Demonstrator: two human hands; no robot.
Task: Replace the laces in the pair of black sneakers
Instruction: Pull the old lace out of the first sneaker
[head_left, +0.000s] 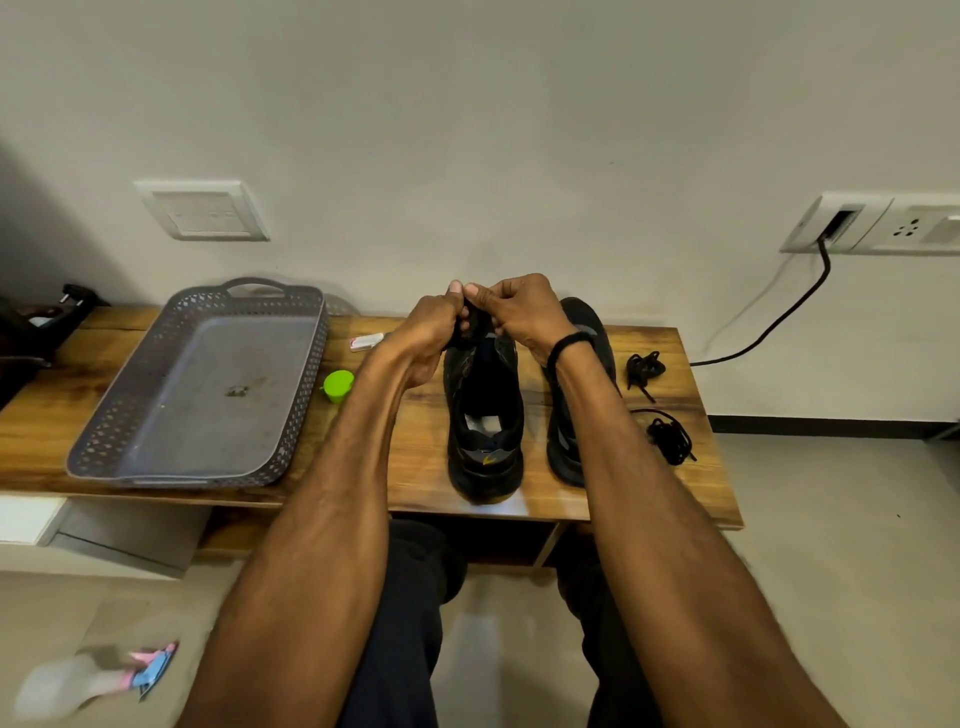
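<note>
Two black sneakers stand on the wooden table, heels toward me. The left sneaker (485, 415) is open with no lace visible in it. My forearm partly hides the right sneaker (582, 332). Above the left sneaker's toe, my left hand (434, 327) and my right hand (519, 312) meet. Together they pinch a bunched black lace (475, 325) between thumbs and fingers. Two more bundled black laces lie at the table's right: one (644, 368) farther back, one (670, 439) nearer.
A grey perforated tray (156, 457) sits on the left of the table (426, 478). A small green cap (338, 386) and a white-red item (366, 341) lie between tray and sneakers. A black cable (779, 322) runs from the wall socket. The table edge is near my knees.
</note>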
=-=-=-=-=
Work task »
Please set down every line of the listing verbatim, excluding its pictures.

Answer to this exercise »
Demonstrator: two human hands; no robot.
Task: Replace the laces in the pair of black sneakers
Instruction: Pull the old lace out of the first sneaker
[head_left, +0.000s] 
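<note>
Two black sneakers stand on the wooden table, heels toward me. The left sneaker (485, 415) is open with no lace visible in it. My forearm partly hides the right sneaker (582, 332). Above the left sneaker's toe, my left hand (434, 327) and my right hand (519, 312) meet. Together they pinch a bunched black lace (475, 325) between thumbs and fingers. Two more bundled black laces lie at the table's right: one (644, 368) farther back, one (670, 439) nearer.
A grey perforated tray (156, 457) sits on the left of the table (426, 478). A small green cap (338, 386) and a white-red item (366, 341) lie between tray and sneakers. A black cable (779, 322) runs from the wall socket. The table edge is near my knees.
</note>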

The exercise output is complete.